11 years ago (2014-01-17)
"I see this transparent green demon with an ugly hideous face, long sharp teeth and the only way to describe its hair is long and sharp. It was looking right at me, smiling."

I have seen this, once, 30 years ago. I still remember the description, and nobody believed me. Horrible creature, whatever it was. It had the most terrible smile. 😨
Triskaideka (2 stories) (388 posts)
 
11 years ago (2013-10-11)
I, like many others as you can see, suspect PTSD and a bit of sleep paralysis (probably REM-deprivation induced due to so much caffeine -- See also: Narcolepsy, Cataplexy).

But all that aside, you may also be waging a spiritual war. Unequipped with the tools to wage that war, you imagine yourself with physical weapons instead.

Those are the worst dreams of all. I've never been to war. I've never been in the military. But I can tell you I've had terrible, terrible dreams of warfare. Of finding dead bodies. Of being pinned to the ground and tattooed with a dragon against my will. These dreams are scary as hell.

I've taken to a strange habit of occasionally drawing upon myself with the tree of life, or the star of david. Somehow, that seems to ward off these sorts of nightmares.

I very strongly second the opinion that you ought to see a priest. Get a group prayer. Prayer is supposed to be stronger with more people.

And though you may be Catholic, there is a Wiccan protective incantation that you may find helpful to you.

"The light of God surrounds us me.
The love of God enfolds me.
The power of God protects me.
The presence of God watches over me.
Wherever I am, God is.
And all is well."

Best of luck to you, and I look forward to future stories (or a future update to say there are no stories to tell!) Take care, man. You deserve a wonderful, blessed future.
Javelina (4 stories) (3749 posts)
 
13 years ago (2012-01-30)
[at] rook,
Glad you brought that fact to light. It's important that others are aware of these facts. Saving for an education is not getting it for free. And the way it's set up is not that much different than what some employers offer as part of your benefit package as a civilian.
I just hate to see that old mindset return. I was hoping those ghosts from the past had been scrubbed away. Obviously, there is still work to do 😢

Jav
rookdygin (24 stories) (4458 posts)
 
13 years ago (2012-01-30)
Jav,

The really sad part is the people who say that about the GI Bill have no clue that we put money into it... It works kind of like an investment... Xxx amount of dollars from you pay for xxx amount of time and when you get out you will have xxx amount of dollars for school. It's not a 'free handout' just because we were in the Service.

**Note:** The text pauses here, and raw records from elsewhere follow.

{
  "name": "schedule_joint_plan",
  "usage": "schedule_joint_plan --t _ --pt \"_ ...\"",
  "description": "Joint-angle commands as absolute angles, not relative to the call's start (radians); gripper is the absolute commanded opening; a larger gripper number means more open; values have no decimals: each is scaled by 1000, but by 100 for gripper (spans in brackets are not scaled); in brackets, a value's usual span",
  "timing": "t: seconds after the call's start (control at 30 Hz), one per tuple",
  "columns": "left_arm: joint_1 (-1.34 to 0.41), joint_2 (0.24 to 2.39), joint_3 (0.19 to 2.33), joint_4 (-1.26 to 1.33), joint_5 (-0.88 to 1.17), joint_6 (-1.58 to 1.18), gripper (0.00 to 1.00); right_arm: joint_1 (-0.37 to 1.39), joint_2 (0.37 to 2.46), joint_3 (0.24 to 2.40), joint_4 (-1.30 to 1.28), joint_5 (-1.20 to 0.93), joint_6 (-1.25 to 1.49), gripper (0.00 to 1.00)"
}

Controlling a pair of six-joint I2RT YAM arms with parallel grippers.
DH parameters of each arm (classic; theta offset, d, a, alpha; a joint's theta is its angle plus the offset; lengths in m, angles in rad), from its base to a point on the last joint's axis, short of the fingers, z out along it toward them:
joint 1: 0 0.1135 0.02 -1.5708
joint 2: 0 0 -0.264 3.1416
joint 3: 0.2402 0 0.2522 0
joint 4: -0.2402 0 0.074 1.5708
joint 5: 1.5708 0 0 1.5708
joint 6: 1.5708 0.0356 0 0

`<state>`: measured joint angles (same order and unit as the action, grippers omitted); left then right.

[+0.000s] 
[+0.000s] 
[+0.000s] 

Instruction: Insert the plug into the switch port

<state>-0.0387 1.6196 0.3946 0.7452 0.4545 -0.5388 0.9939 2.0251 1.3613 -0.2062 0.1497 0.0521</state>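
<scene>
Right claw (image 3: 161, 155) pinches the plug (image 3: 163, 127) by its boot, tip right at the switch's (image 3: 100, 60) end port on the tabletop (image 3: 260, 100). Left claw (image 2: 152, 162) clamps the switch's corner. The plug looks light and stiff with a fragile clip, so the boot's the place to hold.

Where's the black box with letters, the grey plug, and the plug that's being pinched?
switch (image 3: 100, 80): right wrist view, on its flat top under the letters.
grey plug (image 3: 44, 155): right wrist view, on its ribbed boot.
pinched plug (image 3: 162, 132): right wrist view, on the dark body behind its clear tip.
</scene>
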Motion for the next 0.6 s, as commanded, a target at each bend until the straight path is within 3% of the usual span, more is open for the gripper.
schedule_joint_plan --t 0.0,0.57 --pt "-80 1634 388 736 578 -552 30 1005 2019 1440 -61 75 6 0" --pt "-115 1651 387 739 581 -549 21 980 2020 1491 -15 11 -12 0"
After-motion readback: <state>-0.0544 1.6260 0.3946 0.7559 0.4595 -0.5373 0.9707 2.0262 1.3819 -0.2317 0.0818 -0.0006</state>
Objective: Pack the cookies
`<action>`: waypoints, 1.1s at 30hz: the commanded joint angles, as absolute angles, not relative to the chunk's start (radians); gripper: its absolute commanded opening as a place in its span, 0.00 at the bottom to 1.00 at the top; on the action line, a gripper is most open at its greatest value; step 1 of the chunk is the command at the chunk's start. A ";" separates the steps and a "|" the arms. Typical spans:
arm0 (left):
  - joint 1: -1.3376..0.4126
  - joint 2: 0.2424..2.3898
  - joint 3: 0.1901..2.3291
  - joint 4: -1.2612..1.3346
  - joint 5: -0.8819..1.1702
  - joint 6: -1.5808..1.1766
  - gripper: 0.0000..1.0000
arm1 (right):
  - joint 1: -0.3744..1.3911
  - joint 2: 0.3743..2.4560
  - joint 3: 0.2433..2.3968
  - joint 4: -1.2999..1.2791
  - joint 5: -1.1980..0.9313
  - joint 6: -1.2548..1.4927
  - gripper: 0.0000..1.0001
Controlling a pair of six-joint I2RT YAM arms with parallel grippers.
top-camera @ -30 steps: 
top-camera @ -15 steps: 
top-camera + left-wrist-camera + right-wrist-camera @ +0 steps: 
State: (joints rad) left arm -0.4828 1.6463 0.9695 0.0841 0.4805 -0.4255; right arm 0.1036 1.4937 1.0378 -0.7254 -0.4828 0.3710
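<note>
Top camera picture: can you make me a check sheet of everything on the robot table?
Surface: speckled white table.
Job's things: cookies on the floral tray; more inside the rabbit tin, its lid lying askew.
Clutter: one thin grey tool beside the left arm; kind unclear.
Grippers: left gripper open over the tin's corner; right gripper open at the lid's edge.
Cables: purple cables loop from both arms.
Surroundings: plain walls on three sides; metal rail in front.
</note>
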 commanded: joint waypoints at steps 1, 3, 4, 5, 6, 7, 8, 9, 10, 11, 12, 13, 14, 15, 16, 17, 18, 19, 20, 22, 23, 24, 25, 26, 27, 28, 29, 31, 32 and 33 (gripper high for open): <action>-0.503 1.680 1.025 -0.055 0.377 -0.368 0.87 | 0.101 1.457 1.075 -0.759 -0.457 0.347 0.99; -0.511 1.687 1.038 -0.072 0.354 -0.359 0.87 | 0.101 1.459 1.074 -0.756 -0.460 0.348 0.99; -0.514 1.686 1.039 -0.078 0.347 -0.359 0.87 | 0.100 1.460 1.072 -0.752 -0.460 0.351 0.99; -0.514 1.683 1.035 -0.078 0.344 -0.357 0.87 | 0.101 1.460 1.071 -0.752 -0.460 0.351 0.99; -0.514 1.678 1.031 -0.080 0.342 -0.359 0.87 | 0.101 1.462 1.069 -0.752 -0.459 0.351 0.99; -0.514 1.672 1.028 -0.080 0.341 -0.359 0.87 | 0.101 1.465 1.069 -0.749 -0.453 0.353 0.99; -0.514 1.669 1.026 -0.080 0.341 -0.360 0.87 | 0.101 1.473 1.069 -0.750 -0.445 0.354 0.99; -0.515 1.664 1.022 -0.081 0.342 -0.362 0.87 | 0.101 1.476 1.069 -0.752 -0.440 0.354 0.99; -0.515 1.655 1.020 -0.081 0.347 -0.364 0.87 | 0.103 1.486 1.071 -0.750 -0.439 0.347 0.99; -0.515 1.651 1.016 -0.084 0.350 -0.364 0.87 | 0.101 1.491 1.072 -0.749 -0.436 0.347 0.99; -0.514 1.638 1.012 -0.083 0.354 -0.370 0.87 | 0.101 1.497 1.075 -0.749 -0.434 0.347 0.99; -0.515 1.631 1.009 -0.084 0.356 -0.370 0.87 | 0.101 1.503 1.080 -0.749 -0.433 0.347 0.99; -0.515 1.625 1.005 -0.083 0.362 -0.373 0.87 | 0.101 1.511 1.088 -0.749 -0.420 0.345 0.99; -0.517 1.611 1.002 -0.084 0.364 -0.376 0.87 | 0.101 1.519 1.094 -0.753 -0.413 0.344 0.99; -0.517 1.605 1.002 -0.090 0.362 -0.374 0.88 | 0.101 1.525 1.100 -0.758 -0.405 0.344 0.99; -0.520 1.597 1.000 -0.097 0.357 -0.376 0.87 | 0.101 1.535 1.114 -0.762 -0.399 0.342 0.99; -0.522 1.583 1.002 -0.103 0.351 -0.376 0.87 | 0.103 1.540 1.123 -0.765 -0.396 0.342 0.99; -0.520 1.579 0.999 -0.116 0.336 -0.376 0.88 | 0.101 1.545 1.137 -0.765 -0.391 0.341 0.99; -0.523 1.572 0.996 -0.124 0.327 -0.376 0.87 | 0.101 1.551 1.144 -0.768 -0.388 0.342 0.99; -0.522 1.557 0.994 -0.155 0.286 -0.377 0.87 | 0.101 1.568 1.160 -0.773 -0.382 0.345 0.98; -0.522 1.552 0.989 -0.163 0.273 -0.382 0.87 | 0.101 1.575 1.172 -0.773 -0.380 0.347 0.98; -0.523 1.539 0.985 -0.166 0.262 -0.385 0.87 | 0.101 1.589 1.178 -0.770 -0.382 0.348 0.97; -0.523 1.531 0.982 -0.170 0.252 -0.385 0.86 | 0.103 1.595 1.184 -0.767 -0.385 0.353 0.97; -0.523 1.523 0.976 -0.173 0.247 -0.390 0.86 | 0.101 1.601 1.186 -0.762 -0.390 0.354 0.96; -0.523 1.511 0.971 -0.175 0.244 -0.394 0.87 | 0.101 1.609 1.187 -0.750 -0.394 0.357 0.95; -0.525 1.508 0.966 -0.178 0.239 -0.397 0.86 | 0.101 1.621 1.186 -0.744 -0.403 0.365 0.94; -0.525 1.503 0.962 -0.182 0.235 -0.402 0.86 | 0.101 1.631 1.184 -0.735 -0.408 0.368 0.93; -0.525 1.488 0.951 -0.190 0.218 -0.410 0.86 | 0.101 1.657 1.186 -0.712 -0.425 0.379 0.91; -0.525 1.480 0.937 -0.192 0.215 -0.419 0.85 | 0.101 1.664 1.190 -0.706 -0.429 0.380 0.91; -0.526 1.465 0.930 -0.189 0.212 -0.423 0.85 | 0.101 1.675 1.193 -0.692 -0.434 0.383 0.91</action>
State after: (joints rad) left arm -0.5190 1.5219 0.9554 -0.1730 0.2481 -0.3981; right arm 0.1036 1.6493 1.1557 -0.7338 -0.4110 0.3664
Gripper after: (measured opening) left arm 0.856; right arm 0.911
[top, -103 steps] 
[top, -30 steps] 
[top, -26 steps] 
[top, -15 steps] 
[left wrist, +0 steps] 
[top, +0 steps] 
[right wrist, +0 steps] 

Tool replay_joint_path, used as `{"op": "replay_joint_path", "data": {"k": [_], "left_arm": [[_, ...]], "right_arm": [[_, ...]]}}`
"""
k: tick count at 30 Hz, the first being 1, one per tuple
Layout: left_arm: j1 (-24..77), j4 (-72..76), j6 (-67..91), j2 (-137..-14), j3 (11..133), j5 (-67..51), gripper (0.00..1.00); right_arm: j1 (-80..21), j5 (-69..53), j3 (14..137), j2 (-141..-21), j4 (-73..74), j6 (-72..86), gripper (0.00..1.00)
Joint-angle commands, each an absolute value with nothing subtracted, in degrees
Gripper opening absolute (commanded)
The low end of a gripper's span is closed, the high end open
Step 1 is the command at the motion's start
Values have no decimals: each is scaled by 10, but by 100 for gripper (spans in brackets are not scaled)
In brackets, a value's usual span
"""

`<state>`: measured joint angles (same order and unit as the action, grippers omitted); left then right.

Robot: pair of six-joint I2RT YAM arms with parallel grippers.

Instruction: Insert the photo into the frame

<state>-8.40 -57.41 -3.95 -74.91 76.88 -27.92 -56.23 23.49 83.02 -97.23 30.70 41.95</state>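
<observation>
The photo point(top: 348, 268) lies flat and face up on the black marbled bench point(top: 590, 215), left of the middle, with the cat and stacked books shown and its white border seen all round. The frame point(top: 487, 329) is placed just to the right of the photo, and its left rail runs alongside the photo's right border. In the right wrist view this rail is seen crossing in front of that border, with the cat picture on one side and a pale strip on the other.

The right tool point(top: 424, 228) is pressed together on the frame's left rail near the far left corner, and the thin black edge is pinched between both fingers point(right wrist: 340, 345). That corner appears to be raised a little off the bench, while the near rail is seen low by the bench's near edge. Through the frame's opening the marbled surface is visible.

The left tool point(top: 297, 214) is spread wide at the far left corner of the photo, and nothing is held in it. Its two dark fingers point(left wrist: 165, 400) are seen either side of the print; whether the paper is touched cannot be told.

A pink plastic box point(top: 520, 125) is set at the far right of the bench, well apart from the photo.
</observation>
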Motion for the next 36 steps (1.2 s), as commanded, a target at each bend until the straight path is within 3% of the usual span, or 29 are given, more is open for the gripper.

As Jav said, thanks for the feedback and I again thank you for your Service.

Respectfully,

Rook
Javelina (4 stories) (3749 posts)
 
13 years ago (2012-01-30)
CrisDukes,
Thanks for getting back to us, it helps to know we didn't freak you out too much. We can (or I can) get a little screwy at times. 😆
What you said about the reaction you received going back to school, is much like what the Vietnam vets got when they came back, only a lot more. But that was one thing I had hoped was no longer an issue. I guess you just can't change a mind that's already wasted, huh? 😆
Thank you for your service.
Welcome home!

Jav ❤
CrisDukes (2 stories) (3 posts)
+1
13 years ago (2012-01-29)
Wow! I have been away from this site too long!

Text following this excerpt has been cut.